● **ASSIGNMENT**:
Reproduce the listing exactly, keeping every word as it is.

● **STORED DATA**:
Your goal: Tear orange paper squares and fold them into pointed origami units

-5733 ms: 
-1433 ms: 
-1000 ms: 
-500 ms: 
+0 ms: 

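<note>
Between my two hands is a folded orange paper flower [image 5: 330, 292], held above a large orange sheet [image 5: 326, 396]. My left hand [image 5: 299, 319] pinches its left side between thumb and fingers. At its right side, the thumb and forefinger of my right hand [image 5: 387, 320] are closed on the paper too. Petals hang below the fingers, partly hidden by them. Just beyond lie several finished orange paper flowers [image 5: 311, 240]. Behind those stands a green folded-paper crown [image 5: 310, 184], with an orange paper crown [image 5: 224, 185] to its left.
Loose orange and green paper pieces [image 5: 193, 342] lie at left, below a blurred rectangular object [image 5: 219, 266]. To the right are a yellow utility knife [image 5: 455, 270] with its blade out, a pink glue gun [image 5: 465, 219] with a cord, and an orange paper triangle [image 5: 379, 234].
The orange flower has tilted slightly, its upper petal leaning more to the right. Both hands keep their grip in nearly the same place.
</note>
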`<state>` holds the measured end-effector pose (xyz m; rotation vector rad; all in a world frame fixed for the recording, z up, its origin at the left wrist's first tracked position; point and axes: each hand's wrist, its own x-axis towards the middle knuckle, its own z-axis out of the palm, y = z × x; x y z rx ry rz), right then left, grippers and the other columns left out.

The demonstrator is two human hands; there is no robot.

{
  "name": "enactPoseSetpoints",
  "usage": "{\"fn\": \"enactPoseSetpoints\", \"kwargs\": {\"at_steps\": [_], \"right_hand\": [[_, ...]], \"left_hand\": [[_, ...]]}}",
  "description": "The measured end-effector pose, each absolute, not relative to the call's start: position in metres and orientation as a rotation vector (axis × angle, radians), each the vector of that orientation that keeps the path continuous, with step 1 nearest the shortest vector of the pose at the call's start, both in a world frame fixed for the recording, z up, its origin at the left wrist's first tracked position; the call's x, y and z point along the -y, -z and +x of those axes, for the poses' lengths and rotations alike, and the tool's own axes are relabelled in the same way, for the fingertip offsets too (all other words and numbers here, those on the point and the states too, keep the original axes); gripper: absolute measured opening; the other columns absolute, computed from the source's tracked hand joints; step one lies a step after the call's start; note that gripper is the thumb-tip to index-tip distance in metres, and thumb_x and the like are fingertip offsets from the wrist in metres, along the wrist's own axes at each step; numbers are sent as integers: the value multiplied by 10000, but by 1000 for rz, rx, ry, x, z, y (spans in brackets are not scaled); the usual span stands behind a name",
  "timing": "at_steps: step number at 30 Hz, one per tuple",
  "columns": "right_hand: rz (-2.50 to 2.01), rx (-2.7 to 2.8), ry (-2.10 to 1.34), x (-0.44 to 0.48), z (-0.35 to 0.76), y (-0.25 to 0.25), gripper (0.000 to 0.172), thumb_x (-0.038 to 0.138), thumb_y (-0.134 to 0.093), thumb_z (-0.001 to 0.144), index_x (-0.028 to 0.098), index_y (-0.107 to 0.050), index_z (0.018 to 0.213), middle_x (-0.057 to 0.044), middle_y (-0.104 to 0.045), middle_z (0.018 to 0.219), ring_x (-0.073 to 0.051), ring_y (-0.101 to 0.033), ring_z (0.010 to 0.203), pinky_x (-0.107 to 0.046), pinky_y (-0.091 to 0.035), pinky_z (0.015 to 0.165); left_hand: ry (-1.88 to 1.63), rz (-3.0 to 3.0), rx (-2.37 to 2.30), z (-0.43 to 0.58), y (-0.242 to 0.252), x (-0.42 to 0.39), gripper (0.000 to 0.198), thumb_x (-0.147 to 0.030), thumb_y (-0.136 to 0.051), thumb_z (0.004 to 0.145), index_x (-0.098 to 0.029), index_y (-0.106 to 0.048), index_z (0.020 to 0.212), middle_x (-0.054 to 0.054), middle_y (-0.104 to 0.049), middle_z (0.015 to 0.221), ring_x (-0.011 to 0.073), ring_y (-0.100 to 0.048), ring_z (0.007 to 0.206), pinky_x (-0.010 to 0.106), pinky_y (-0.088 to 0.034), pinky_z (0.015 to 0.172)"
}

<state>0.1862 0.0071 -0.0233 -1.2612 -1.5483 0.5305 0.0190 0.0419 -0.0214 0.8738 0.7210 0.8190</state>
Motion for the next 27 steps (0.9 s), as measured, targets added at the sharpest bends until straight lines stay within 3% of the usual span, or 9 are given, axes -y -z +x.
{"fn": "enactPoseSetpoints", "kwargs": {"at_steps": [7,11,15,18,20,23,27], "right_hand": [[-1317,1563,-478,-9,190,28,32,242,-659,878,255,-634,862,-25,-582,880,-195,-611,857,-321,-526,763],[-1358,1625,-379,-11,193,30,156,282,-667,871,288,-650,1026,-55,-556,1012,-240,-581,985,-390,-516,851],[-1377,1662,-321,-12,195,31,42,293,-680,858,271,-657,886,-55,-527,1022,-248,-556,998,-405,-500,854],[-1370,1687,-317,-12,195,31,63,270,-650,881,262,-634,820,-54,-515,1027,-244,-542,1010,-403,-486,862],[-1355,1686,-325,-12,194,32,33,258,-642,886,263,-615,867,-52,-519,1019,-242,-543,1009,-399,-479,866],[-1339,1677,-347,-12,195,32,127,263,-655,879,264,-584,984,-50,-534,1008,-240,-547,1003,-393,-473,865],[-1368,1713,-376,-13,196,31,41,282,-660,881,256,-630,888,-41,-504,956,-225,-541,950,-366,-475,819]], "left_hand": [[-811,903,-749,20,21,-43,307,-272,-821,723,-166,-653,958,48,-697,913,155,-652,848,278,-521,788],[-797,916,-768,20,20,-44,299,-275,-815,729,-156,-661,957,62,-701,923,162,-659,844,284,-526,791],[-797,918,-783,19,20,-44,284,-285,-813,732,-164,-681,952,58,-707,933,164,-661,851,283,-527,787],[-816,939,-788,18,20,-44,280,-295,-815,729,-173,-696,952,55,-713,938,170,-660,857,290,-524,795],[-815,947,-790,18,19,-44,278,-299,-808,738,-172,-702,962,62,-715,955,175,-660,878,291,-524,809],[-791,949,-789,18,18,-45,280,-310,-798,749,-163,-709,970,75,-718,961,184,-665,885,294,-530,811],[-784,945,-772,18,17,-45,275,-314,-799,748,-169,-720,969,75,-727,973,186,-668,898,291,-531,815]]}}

● **EXERCISE ANSWER**:
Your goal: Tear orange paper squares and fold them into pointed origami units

-5733 ms: 
-1433 ms: 
-1000 ms: 
-500 ms: 
+0 ms: 

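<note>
Between my two hands is a folded orange paper flower [image 5: 330, 292], held above a large orange sheet [image 5: 326, 396]. My left hand [image 5: 299, 319] pinches its left side between thumb and fingers. At its right side, the thumb and forefinger of my right hand [image 5: 387, 320] are closed on the paper too. Petals hang below the fingers, partly hidden by them. Just beyond lie several finished orange paper flowers [image 5: 311, 240]. Behind those stands a green folded-paper crown [image 5: 310, 184], with an orange paper crown [image 5: 224, 185] to its left.
Loose orange and green paper pieces [image 5: 193, 342] lie at left, below a blurred rectangular object [image 5: 219, 266]. To the right are a yellow utility knife [image 5: 455, 270] with its blade out, a pink glue gun [image 5: 465, 219] with a cord, and an orange paper triangle [image 5: 379, 234].
The orange flower has tilted slightly, its upper petal leaning more to the right. Both hands keep their grip in nearly the same place.
</note>
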`<state>` holds the measured end-effector pose (xyz m; rotation vector rad; all in a world frame fixed for the recording, z up, its origin at the left wrist's first tracked position; point and axes: each hand's wrist, its own x-axis towards the middle knuckle, its own z-axis out of the palm, y = z × x; x y z rx ry rz), right then left, grippers and the other columns left out.

The demonstrator is two human hands; there is no robot.

{
  "name": "enactPoseSetpoints",
  "usage": "{\"fn\": \"enactPoseSetpoints\", \"kwargs\": {\"at_steps\": [_], \"right_hand\": [[_, ...]], \"left_hand\": [[_, ...]]}}",
  "description": "The measured end-effector pose, each absolute, not relative to the call's start: position in metres and orientation as a rotation vector (axis × angle, radians), each the vector of that orientation that keeps the path continuous, with step 1 nearest the shortest vector of the pose at the call's start, both in a world frame fixed for the recording, z up, its origin at the left wrist's first tracked position; the call's x, y and z point along the -y, -z and +x of those axes, for the poses' lengths and rotations alike, and the tool's own axes are relabelled in the same way, for the fingertip offsets too (all other words and numbers here, those on the point and the states too, keep the original axes); gripper: absolute measured opening; the other columns absolute, computed from the source's tracked hand joints; step one lies a step after the call's start; note that gripper is the thumb-tip to index-tip distance in metres, and thumb_x and the like are fingertip offsets from the wrist in metres, along the wrist's own axes at each step; numbers are sent as integers: the value multiplied by 10000, but by 1000 for rz, rx, ry, x, z, y (spans in brackets are not scaled); the usual span stands behind a name",
  "timing": "at_steps: step number at 30 Hz, one per tuple",
  "columns": "right_hand: rz (-2.50 to 2.01), rx (-2.7 to 2.8), ry (-2.10 to 1.34), x (-0.44 to 0.48), z (-0.35 to 0.76), y (-0.25 to 0.25), gripper (0.000 to 0.172), thumb_x (-0.038 to 0.138), thumb_y (-0.134 to 0.093), thumb_z (-0.001 to 0.144), index_x (-0.028 to 0.098), index_y (-0.107 to 0.050), index_z (0.018 to 0.213), middle_x (-0.057 to 0.044), middle_y (-0.104 to 0.045), middle_z (0.018 to 0.219), ring_x (-0.073 to 0.051), ring_y (-0.101 to 0.033), ring_z (0.010 to 0.203), pinky_x (-0.107 to 0.046), pinky_y (-0.091 to 0.035), pinky_z (0.015 to 0.165); left_hand: ry (-1.88 to 1.63), rz (-3.0 to 3.0), rx (-2.37 to 2.30), z (-0.43 to 0.58), y (-0.242 to 0.252), x (-0.42 to 0.39), gripper (0.000 to 0.198), thumb_x (-0.147 to 0.030), thumb_y (-0.136 to 0.051), thumb_z (0.004 to 0.145), index_x (-0.098 to 0.029), index_y (-0.106 to 0.048), index_z (0.020 to 0.212), middle_x (-0.054 to 0.054), middle_y (-0.104 to 0.049), middle_z (0.015 to 0.221), ring_x (-0.011 to 0.073), ring_y (-0.100 to 0.048), ring_z (0.007 to 0.206), pinky_x (-0.010 to 0.106), pinky_y (-0.088 to 0.034), pinky_z (0.015 to 0.172)"
}

<state>0.1862 0.0071 -0.0233 -1.2612 -1.5483 0.5305 0.0190 0.0419 -0.0214 0.8738 0.7210 0.8190</state>
Motion for the next 27 steps (0.9 s), as measured, targets added at the sharpest bends until straight lines stay within 3% of the usual span, or 9 are given, axes -y -z +x.
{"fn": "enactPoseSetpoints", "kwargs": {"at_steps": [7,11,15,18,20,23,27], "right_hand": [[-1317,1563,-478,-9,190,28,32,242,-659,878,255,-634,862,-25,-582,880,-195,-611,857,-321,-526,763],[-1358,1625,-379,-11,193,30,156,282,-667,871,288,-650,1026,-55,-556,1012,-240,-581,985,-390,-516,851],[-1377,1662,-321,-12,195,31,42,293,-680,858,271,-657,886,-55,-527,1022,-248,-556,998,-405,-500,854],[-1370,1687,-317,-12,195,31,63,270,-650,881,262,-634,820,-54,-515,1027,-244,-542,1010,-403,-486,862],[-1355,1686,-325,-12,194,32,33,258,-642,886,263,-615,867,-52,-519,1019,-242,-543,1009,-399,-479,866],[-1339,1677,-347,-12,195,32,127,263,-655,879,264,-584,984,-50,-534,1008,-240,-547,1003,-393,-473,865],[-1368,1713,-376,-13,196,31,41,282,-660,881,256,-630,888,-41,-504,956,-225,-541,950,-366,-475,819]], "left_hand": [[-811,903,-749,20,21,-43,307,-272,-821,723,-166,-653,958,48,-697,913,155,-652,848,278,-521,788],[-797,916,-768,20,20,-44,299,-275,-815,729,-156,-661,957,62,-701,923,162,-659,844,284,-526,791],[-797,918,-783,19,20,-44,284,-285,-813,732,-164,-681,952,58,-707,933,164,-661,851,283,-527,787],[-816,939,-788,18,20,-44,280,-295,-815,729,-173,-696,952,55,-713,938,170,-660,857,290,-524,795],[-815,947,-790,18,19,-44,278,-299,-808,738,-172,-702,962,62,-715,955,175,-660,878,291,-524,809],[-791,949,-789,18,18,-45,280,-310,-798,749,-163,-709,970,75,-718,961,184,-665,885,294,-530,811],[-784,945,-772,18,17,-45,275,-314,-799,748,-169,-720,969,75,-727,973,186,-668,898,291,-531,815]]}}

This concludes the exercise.